**EXERCISE INSTRUCTIONS**. Please print, exactly, only the lines in the entries below from the line that has "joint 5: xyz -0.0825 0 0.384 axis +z" through the line that has "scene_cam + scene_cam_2". Pictures don't go in.
=== Begin Enclosure ===
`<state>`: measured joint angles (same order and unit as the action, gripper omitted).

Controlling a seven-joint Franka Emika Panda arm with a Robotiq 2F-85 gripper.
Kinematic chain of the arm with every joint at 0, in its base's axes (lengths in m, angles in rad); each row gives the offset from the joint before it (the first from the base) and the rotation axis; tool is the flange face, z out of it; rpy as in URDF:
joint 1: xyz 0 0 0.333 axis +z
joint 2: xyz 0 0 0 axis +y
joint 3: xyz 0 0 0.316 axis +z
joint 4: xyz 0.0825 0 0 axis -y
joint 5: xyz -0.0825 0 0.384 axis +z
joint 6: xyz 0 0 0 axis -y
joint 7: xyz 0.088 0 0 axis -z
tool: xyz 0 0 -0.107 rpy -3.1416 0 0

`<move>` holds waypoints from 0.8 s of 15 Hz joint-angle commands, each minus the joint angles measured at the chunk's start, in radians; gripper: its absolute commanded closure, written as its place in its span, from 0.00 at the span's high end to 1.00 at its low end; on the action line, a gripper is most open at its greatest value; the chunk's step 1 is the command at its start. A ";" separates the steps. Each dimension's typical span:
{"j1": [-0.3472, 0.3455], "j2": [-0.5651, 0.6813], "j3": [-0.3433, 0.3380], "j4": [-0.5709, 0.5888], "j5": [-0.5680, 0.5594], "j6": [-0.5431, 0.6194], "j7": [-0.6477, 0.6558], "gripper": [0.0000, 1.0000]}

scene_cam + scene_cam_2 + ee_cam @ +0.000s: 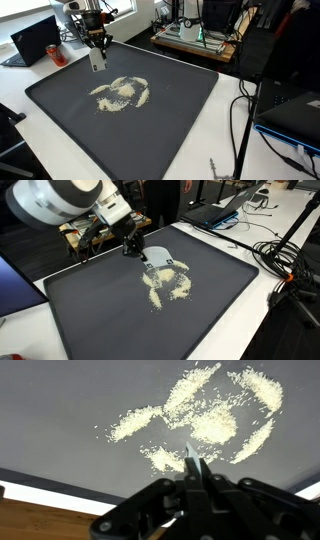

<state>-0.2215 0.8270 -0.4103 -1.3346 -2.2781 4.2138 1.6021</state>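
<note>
The arm (55, 200) has bulky, rounded white links and a dark band at the joint. Its gripper (192, 458) is matte black, built of hinged bars narrowing to slim fingers.

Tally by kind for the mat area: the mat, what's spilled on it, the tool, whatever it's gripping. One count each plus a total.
dark mat: 1
spill of pale grains: 1 (scattered in several patches)
tool: 1, shut
white flat piece held in the tool: 1
Total: 4

Robotics lab: laptops (35, 42), tangled cables (243, 112)
</note>
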 commanded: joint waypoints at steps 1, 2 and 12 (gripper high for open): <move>-0.103 0.082 0.059 0.075 0.085 0.034 0.061 0.01; -0.120 0.096 0.064 0.081 0.104 0.035 0.073 0.01; -0.131 0.061 0.017 -0.066 0.288 -0.053 0.112 0.01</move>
<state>-0.3765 0.9355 -0.3653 -1.3092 -2.0232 4.2025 1.6877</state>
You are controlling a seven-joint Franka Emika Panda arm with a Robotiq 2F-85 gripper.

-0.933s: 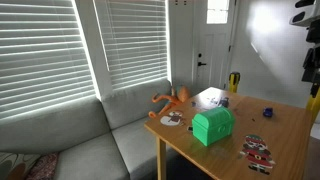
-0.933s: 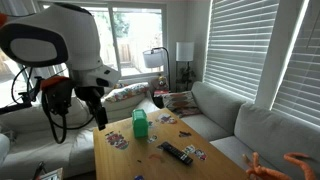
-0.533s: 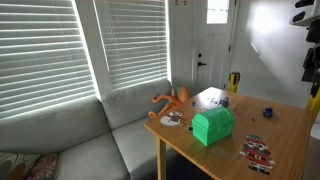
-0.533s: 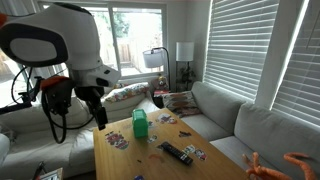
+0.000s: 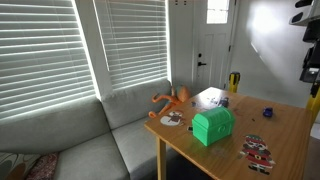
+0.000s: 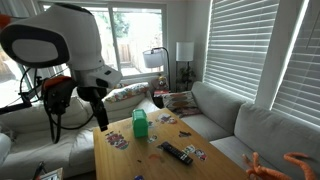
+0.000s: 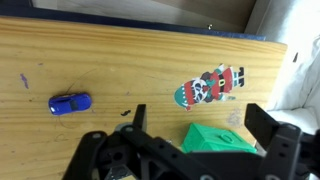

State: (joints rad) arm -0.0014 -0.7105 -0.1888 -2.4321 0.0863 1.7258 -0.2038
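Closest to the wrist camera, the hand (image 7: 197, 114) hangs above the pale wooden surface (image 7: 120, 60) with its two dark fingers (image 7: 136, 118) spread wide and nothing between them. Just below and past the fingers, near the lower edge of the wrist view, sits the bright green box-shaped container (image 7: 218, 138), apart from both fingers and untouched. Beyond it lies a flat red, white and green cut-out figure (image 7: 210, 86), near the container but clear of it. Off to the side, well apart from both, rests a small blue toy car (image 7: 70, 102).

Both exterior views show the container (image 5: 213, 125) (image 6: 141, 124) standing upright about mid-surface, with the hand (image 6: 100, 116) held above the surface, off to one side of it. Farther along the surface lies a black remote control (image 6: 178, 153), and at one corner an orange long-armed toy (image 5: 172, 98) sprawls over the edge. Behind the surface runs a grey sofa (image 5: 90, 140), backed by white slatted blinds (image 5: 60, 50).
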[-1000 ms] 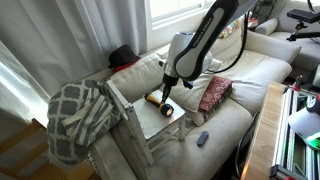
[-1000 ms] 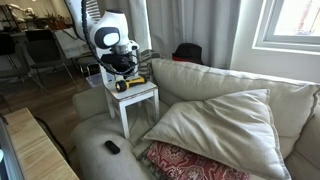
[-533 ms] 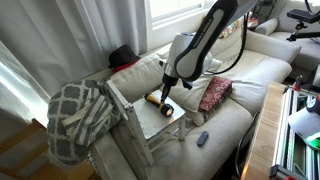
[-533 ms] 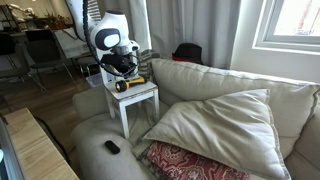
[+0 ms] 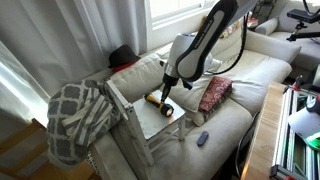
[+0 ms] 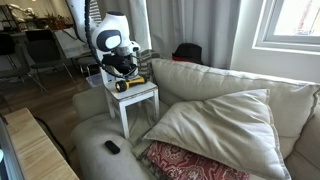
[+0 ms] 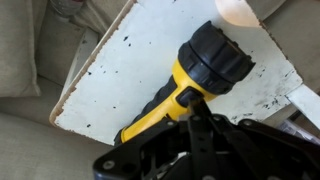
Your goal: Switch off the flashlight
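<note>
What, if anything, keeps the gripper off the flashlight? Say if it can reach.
Probably yes: the shut gripper sits right over the flashlight on the small white table, nothing between.

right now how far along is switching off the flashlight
Done: the shut gripper is down at the flashlight lying on the white table. In hand: its tip meets the yellow body just behind the black head, apparently at the switch. Left: a bright patch beyond the head suggests the light is on; switch-off unconfirmed.

On the white, dark-speckled table (image 7: 130,70) the flashlight (image 7: 190,85) was yellow with a black head, the blanket (image 5: 80,115) beside the table grey with white lattice, the cushion (image 5: 214,93) near it red-patterned.
</note>
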`<state>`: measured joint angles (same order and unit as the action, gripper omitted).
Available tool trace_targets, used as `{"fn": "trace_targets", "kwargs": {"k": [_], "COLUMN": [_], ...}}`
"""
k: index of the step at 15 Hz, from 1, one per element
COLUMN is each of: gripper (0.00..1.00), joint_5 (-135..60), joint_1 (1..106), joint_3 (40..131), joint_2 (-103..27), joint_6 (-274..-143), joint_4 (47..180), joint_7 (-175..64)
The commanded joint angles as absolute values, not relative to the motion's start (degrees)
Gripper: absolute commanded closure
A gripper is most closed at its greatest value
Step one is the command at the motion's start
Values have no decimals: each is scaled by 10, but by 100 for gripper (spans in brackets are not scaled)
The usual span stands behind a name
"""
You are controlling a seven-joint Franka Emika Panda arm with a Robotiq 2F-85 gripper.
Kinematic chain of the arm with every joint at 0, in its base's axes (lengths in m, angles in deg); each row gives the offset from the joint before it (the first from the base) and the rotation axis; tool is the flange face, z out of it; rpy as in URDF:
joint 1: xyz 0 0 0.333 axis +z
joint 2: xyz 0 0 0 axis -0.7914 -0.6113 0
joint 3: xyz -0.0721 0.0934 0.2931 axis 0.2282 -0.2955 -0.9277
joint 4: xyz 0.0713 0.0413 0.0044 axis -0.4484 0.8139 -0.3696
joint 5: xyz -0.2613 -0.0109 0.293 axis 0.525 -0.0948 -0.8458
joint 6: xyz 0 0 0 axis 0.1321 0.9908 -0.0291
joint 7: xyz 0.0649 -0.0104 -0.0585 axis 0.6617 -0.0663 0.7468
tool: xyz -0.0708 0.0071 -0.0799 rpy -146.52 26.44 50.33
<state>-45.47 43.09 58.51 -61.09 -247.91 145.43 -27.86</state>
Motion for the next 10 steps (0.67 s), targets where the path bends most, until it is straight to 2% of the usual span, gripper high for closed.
{"fn": "trace_targets", "kwargs": {"k": [1, 10], "gripper": [100, 100], "joint_5": [-436, -428], "joint_1": [413, 410], "joint_3": [571, 571], "joint_2": [-631, -643], "joint_6": [-2490, -2492], "joint_4": [1447, 1438], "joint_7": [-292, -298]}}
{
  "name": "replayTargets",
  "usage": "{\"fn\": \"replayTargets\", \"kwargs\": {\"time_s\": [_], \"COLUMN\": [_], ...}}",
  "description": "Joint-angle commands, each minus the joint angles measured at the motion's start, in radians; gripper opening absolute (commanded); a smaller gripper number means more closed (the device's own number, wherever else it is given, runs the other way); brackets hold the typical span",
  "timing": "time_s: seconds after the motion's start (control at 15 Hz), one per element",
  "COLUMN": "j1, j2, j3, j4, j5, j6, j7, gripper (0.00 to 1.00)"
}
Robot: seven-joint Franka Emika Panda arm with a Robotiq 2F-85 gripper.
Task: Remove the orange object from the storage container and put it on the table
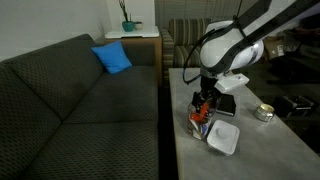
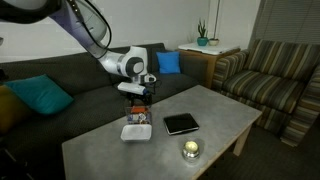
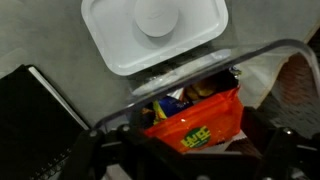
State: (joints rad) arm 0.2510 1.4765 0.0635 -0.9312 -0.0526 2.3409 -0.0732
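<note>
Orange object [image 1: 203, 124] shows in an exterior view as a small red-orange patch inside the storage container [image 1: 206, 129]. The container stands on the grey table [image 1: 275, 150], right of frame centre, with a flat white lid [image 1: 223, 138] just beside it. The gripper [image 1: 205, 100] hangs directly above the container's mouth.

In an exterior view from another side, the same group sits left of centre, with the gripper over the storage container and the white lid below it. A black tablet [image 2: 181, 124] lies to the right, and a round metal tin [image 2: 190, 150] sits well apart near the lower edge.

In the wrist view the orange object fills the lower middle. It is a glossy, crinkled printed packet standing on edge among other small wrappers [image 3: 175, 103], and the container's thin clear rim curves around it. The dark fingers [image 3: 112, 165] sit in the lower corners, spread wide to either side and holding nothing.

The packet is probably light, soft, easily crushed and a little slippery. A gentle pinch across its flat faces near the top edge looks best. The thin container may slide or lift along with it.
</note>
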Motion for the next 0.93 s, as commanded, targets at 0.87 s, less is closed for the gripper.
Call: {"fn": "replayTargets", "kwargs": {"time_s": [0.87], "j1": [-0.015], "j2": [0.000], "j3": [0.032], "j4": [-0.040], "j5": [-0.144], "j6": [0.051], "j7": [-0.416], "gripper": [1.00]}}
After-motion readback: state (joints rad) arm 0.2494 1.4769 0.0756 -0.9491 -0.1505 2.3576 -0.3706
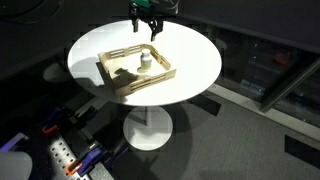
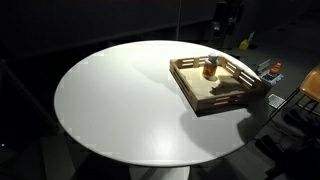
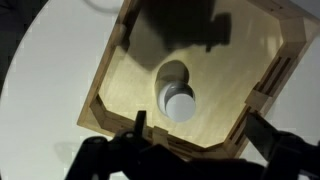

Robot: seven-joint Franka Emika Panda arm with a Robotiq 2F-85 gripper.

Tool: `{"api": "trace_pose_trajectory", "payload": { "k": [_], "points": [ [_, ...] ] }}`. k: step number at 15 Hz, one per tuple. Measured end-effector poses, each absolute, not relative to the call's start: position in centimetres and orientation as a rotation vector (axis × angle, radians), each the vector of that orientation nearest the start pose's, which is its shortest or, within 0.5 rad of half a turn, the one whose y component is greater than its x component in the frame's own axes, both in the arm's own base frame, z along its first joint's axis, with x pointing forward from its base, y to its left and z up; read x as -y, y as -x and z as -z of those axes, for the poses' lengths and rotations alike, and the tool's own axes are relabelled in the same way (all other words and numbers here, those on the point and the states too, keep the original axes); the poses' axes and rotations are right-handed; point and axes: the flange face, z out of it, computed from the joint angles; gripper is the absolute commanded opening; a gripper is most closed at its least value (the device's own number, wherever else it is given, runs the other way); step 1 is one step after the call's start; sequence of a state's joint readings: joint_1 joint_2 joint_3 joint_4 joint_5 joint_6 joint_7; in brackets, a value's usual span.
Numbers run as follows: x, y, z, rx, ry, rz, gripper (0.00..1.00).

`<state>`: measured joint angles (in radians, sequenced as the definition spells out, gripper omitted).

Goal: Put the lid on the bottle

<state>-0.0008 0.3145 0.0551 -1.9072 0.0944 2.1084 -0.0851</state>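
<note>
- I see a round white table (image 1: 195, 70) in a dark room, with a light wooden tray (image 1: 150, 84) on it, near the upper middle of the frame in an exterior view.
- The bottle (image 1: 143, 62), small and short, stands upright inside the tray, roughly at its centre and clear of the walls.
- My gripper (image 1: 148, 30) hangs above the bottle, at the top of the frame and apart from it. Its jaws are spread wide with nothing between them.
- In the wrist view the dark fingers (image 3: 138, 128) enter from the lower edge. The bottle (image 3: 181, 102) shows as a round white disc just above them, in the middle of the tray floor.
- Progress, as I judge it: no loose lid lies on the tray floor or on the table in any view. With the gripper empty, the lid most likely already sits on the bottle. If so, what remains is checking that it sits square and backing the arm away.
- What I cannot settle: the white disc in the wrist view may be the lid or the bottle's own top, and no dark centre shows.
- In an exterior view the bottle (image 2: 210, 69) is tiny and tinted amber, too small to show a seam.
- In that same view the arm fades into the dark background at the upper right, and a shadow covers part of the tray floor.
</note>
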Motion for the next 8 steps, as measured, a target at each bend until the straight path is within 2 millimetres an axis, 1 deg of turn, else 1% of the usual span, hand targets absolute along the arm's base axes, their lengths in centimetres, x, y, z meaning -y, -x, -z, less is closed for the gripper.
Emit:
{"api": "trace_pose_trajectory", "payload": {
  "k": [1,4,8],
  "points": [
    [-3.5,-60.3,-33.7,0.111,3.041,-0.182,1.0],
    [-3.2,-59.5,-38.3,0.063,3.071,-0.194,1.0],
    [-2.9,-58.4,-44.4,0.023,3.118,-0.159,1.0]
  ]
}}
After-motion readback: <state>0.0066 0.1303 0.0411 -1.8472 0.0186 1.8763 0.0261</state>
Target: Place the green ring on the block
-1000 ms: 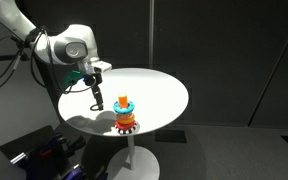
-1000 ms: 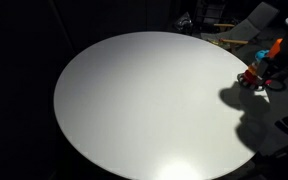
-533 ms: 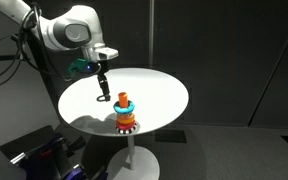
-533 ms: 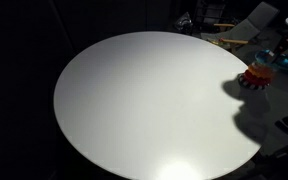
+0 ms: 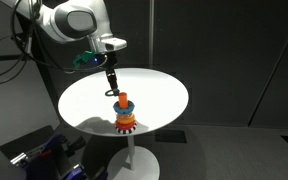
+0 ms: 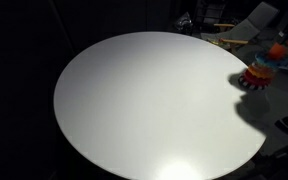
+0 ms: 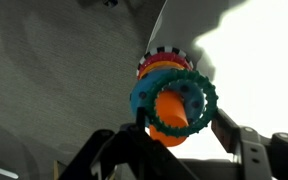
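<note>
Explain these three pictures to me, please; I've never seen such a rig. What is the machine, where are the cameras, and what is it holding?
The machine is one robot arm ending in a two-fingered gripper. Two pictures come from cameras standing outside it: both exterior views show a round white table with the block on it, a small toy with a red cog-edged base, an orange peg and a teal-blue ring. The third comes from a camera on the wrist, looking along the fingers. There the green ring sits between the fingertips, apparently gripped, close over the peg, whose orange shows at its open centre. Whether it is already partly on the peg I cannot tell.
</note>
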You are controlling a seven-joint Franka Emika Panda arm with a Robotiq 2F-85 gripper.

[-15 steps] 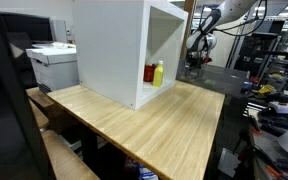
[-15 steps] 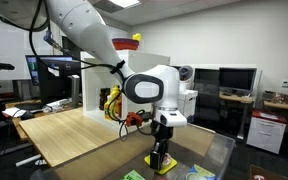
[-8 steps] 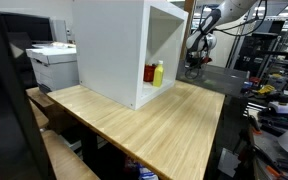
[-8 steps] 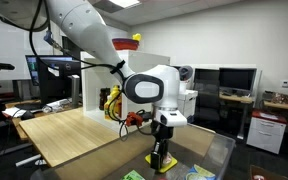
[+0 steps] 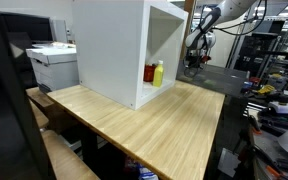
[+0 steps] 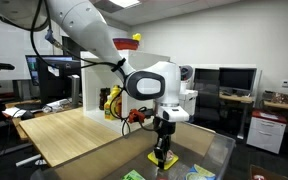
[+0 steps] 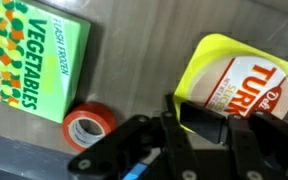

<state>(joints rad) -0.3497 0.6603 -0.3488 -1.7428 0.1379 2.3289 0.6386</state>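
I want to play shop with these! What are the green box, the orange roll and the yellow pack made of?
Green box: looks like printed cardboard, with flat faces, straight edges and a matte look. Orange roll: likely tape or plastic, a smooth ring with a hole. Yellow pack: probably printed plastic, smooth with rounded corners.

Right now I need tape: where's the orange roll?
Wrist view, lower left: orange tape roll just below the green vegetables box, left of the yellow turkey package.

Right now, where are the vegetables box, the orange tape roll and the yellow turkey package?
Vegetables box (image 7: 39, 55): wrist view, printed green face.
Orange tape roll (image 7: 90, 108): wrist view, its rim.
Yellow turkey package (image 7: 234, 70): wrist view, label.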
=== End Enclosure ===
**RESULT OF THE EXERCISE**.
joint 5: xyz -0.0825 0 0.384 axis +z
joint 6: xyz 0 0 0 axis -y
joint 7: xyz 0.088 0 0 axis -z
tool: xyz 0 0 -0.107 rpy -3.1416 0 0

`<move>` holds waypoints from 0.8 s of 15 Hz joint-angle commands, each minus the joint angles measured at the chunk's start, in radians; gripper: its absolute commanded closure, written as its place in its span, from 0.00 at the span's high end to 1.00 at its low end; on the action line, a gripper is most open at its greatest value; the chunk's step 1 is the command at its start. A ";" separates the steps. Each dimension's typical span:
{"j1": [-0.3472, 0.3455], "j2": [-0.5651, 0.6813], "j3": [-0.3433, 0.3380], "j4": [-0.5709, 0.5888], "j5": [-0.5680, 0.5594], "j6": [-0.5431, 0.6194], "j7": [-0.6477, 0.6558], "gripper": [0.0000, 1.0000]}

scene_cam + scene_cam_2 + ee_cam @ +0.000s: 

The given output is the complete response.